There are ten old money families listed on great-grandfather’s will who have sons he deemed suitable to run his empire. All but three either attend our high school or did attend and have now moved onto equally prestigious colleges. My great-grandfather was a stickler for tradition. Every member of the Archibald family has attended St Augustus Prep since the school opened and will continue to attend for the rest of eternity if he has his way, and given the ten thousand clauses in his will, he probably will.
Harold Archibald the third wasn’t a stupid man. He discussed his desire to form an alliance with each of the families listed on his approved husband material list. What each family didn’t realize, was that they weren’t the only ones he’d had that conversation with.

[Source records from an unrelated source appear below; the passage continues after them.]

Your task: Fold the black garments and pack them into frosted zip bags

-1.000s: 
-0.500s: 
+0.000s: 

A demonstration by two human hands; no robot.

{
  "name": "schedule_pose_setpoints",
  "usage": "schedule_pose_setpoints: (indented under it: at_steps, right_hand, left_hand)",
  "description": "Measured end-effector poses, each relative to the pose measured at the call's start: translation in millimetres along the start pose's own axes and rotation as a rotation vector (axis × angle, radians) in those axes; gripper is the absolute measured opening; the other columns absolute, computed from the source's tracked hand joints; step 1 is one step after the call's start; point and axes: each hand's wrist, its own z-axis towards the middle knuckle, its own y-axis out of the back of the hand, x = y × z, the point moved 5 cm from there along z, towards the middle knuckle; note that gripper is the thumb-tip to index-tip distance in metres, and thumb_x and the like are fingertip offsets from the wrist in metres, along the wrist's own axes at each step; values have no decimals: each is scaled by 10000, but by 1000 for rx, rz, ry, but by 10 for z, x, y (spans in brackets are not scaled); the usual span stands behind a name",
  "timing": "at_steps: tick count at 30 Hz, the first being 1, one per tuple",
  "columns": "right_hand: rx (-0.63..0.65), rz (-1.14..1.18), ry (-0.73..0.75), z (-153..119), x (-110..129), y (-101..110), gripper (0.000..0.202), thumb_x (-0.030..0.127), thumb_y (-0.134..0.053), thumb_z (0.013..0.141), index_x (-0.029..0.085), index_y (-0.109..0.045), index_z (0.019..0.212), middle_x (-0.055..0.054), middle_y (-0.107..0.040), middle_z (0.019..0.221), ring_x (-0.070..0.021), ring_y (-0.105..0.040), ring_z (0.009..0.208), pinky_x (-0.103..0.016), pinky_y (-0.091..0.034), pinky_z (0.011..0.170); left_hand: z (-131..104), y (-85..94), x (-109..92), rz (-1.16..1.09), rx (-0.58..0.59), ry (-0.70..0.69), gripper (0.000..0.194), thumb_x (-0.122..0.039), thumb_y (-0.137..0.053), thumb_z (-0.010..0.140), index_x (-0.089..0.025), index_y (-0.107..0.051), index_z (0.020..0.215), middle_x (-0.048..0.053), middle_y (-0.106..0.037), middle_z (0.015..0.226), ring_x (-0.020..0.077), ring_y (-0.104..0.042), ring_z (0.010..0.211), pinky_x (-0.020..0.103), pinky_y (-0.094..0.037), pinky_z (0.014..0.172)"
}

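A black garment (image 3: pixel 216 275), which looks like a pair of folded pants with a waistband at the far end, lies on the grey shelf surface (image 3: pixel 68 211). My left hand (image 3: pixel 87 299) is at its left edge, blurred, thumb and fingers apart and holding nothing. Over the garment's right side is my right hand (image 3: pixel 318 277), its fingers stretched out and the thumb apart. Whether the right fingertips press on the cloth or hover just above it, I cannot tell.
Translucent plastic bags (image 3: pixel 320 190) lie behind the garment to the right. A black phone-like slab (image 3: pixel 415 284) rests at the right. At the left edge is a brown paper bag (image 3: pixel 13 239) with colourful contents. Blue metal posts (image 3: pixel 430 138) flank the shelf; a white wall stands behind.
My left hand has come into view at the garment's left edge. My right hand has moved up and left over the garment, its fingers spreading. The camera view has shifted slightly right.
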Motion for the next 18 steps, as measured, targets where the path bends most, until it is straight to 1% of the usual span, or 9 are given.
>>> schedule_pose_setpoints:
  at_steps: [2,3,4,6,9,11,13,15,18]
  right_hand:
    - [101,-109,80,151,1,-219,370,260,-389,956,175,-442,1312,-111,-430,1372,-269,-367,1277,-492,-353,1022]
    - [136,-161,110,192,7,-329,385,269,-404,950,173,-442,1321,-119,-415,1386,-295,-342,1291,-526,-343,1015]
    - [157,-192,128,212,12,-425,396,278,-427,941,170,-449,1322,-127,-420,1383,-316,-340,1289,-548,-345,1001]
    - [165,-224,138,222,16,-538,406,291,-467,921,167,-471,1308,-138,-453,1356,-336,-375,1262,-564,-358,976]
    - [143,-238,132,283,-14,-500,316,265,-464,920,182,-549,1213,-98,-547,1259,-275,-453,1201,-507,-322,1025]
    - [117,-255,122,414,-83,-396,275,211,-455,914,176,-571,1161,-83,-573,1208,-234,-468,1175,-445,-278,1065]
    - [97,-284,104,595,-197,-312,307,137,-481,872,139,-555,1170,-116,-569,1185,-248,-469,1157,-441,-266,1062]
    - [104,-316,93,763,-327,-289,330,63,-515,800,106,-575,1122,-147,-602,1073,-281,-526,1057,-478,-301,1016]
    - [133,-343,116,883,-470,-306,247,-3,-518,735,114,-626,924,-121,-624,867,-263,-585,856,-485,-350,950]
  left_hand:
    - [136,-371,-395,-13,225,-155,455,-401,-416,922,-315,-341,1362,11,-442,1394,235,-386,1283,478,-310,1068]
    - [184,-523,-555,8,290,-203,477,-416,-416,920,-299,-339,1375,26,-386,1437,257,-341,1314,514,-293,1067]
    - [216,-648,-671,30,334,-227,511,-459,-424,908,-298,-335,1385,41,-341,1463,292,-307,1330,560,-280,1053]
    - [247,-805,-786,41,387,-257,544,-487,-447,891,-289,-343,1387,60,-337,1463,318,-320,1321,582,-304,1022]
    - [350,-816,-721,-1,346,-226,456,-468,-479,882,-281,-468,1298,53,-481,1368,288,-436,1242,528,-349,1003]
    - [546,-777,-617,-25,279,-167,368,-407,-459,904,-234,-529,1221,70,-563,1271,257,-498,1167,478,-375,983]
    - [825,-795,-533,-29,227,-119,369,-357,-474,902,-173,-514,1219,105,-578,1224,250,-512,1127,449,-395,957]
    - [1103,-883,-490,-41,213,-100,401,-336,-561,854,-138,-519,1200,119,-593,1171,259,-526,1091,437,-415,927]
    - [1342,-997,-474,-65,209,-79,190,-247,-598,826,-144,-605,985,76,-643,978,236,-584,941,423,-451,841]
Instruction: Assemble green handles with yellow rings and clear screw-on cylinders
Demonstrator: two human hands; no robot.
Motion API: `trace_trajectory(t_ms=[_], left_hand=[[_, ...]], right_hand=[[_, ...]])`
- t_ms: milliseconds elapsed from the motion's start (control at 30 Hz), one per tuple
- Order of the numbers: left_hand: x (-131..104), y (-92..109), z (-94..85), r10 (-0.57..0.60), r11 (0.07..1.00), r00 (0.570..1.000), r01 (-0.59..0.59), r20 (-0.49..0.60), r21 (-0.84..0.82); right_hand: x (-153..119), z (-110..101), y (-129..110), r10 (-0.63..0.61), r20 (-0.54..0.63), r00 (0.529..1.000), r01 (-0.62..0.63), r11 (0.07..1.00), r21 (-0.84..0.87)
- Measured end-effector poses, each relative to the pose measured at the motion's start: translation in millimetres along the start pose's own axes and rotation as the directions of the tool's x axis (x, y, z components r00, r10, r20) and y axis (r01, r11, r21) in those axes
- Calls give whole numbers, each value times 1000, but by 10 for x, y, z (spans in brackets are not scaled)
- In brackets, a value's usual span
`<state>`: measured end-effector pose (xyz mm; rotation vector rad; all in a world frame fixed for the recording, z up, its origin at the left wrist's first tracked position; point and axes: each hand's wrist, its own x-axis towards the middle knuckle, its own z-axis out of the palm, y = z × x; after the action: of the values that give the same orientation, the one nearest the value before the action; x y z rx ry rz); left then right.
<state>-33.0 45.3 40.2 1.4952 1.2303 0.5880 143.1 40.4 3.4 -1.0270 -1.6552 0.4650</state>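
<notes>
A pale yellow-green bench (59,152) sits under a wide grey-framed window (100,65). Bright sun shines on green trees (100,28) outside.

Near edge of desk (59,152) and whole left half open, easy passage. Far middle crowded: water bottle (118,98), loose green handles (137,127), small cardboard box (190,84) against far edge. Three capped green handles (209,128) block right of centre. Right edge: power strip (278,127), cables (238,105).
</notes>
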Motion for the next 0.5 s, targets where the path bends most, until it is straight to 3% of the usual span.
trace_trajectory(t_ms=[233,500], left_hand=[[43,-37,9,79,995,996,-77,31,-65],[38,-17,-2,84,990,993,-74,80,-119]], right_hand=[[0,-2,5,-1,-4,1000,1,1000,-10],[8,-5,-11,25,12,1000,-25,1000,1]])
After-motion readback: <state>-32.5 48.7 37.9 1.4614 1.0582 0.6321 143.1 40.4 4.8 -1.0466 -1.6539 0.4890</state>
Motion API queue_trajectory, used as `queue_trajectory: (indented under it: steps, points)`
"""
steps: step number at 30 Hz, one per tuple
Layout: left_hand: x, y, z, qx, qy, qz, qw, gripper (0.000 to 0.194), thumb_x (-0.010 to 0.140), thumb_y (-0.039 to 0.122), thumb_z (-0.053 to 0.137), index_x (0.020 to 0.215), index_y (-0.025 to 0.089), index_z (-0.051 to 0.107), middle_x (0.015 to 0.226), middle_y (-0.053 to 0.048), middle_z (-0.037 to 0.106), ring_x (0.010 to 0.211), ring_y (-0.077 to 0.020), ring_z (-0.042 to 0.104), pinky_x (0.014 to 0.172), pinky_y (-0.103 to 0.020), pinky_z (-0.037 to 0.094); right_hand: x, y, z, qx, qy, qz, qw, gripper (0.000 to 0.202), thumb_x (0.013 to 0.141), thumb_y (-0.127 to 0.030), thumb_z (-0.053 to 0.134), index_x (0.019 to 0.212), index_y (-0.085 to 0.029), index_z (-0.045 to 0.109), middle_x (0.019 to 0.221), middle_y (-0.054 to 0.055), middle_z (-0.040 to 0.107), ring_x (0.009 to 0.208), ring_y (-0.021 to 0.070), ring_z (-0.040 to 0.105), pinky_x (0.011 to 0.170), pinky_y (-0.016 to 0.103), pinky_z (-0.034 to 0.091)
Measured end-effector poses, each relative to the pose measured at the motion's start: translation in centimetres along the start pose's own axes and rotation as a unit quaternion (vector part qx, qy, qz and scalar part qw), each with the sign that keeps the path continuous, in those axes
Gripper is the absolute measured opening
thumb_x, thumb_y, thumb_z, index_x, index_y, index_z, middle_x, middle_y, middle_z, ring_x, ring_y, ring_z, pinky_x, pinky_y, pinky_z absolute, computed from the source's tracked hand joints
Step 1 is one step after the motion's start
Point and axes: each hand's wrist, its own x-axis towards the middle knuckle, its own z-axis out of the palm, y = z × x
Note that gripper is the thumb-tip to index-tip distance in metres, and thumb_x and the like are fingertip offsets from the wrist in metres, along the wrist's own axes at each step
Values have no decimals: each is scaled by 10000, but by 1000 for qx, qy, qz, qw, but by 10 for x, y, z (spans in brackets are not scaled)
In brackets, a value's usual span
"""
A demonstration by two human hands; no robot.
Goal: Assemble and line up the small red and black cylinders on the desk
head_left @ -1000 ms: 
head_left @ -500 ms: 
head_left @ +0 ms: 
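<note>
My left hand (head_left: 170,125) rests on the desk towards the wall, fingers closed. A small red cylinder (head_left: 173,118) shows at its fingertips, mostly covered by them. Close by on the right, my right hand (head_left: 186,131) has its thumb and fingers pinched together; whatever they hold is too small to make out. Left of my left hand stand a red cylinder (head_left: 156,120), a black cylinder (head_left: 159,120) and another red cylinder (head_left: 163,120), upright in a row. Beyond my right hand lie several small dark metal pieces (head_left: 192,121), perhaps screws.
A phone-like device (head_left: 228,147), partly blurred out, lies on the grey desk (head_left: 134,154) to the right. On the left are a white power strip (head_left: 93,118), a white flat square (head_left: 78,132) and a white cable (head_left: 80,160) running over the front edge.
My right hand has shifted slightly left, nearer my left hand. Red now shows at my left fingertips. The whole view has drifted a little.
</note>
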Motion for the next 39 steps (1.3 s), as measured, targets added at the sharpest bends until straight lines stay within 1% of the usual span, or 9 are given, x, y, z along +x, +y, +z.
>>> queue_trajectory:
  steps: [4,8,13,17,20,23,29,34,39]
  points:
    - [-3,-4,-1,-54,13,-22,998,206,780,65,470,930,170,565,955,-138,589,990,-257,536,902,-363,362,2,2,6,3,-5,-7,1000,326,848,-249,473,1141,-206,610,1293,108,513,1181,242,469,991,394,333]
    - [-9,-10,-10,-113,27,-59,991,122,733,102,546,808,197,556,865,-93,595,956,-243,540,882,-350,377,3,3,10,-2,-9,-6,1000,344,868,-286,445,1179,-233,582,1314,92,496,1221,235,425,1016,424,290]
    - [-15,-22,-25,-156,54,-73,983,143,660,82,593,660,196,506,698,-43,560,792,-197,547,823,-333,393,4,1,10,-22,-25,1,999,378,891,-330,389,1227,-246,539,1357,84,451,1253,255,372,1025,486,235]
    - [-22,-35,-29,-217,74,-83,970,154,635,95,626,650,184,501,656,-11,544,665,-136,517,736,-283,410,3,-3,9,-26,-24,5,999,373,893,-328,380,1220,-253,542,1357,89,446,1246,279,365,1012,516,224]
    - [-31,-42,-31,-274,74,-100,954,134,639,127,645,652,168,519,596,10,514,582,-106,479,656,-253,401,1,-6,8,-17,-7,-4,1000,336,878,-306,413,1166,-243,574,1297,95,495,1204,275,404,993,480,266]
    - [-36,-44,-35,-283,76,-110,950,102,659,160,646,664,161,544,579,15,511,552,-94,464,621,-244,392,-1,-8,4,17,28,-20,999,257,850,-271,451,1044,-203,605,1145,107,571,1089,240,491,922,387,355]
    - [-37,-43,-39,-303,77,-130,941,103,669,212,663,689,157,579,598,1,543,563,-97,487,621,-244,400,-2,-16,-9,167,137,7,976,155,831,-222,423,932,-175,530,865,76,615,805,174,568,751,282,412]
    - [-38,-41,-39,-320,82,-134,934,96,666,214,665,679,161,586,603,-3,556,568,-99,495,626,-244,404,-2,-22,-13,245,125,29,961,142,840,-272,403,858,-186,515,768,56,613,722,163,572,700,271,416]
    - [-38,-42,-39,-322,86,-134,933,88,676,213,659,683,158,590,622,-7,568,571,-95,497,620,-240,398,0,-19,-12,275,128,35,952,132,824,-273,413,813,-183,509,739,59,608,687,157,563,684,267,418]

For the last three years, Carrigan and my parents have been living the longest running series of the bachelorette, with weekly parties and dinners with the families who are all competing for her fortune.
Most of the time, my sister doesn’t even really need to attend. These shindigs aren’t about her connecting with the guys she will potentially marry, they’re all about the families negotiating. Everything about the will is archaic, right down to the fact that my sister has to be a virgin when she gets married, so she’s never even allowed to be alone with the guys just in case anyone gets tempted. The really sad thing is that no one cares if she likes the man she marries, or if they like her, because that’s not what’s important. This is a business decision plain and simple.